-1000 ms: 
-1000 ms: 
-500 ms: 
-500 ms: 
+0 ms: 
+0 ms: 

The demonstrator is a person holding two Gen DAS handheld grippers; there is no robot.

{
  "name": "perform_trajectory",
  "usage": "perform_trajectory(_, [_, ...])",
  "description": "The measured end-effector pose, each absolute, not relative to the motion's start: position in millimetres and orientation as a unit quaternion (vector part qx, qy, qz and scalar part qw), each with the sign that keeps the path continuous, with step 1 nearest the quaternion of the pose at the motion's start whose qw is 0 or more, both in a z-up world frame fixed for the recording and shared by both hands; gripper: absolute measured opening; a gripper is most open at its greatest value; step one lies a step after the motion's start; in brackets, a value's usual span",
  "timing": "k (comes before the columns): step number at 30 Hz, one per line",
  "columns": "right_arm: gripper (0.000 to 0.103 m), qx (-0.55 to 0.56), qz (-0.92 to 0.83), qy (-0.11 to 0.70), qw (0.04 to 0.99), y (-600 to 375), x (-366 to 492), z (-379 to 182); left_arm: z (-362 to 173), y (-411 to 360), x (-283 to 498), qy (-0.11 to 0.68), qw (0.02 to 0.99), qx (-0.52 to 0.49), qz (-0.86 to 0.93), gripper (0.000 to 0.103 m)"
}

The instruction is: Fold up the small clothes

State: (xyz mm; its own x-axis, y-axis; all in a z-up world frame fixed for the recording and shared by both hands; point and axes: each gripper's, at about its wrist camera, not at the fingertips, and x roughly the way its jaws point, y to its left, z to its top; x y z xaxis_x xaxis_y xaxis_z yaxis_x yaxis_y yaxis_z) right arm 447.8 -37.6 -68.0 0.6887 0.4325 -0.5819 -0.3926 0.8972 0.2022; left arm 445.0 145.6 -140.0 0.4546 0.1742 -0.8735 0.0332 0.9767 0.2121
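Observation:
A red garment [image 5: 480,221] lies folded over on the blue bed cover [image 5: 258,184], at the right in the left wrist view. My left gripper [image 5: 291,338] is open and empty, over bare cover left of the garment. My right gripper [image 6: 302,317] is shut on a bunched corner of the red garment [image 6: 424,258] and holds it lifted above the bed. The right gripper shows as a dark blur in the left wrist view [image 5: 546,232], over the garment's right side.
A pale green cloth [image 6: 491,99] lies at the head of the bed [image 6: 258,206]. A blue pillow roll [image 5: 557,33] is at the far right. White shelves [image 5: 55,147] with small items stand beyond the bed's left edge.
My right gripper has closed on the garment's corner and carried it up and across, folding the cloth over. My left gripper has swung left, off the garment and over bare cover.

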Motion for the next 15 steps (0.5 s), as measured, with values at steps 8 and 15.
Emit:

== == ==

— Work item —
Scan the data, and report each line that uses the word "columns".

— Exercise response —
  "timing": "k (comes before the columns): step number at 30 Hz, one per line",
  "columns": "right_arm: gripper (0.000 to 0.103 m), qx (-0.55 to 0.56), qz (-0.92 to 0.83), qy (-0.11 to 0.70), qw (0.04 to 0.99), y (-600 to 375), x (-366 to 492), z (-379 to 182); left_arm: z (-362 to 173), y (-411 to 360), x (-283 to 498), qy (-0.11 to 0.68), qw (0.02 to 0.99), qx (-0.52 to 0.49), qz (-0.86 to 0.93), gripper (0.000 to 0.103 m)"

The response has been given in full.